## EXERCISE DESCRIPTION
Write out the lines from the top of the material through the line with "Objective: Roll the", exactly and with nothing added.

GIVEN MATERIAL: Begin

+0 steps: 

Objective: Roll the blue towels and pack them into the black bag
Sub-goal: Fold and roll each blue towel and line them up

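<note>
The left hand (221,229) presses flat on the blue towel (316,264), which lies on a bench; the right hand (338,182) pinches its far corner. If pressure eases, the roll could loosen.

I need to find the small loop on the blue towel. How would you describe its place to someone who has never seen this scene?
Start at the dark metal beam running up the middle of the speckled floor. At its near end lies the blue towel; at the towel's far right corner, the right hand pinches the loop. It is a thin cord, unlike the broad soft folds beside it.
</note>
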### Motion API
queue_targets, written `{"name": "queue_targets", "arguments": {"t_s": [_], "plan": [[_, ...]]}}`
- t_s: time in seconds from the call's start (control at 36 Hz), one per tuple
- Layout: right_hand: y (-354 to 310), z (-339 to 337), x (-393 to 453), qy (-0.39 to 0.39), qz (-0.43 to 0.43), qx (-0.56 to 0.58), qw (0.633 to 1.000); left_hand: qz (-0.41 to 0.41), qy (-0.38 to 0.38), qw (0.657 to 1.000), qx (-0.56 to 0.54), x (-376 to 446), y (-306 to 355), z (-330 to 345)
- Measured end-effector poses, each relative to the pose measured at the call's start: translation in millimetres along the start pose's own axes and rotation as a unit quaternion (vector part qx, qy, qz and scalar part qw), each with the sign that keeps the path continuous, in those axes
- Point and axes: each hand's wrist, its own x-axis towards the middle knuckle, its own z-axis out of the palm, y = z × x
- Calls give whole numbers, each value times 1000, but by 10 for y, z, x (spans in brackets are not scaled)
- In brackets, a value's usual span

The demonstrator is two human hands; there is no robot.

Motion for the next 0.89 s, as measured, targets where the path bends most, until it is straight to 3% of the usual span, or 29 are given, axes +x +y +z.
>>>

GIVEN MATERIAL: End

## SOLUTION
+0 steps: 

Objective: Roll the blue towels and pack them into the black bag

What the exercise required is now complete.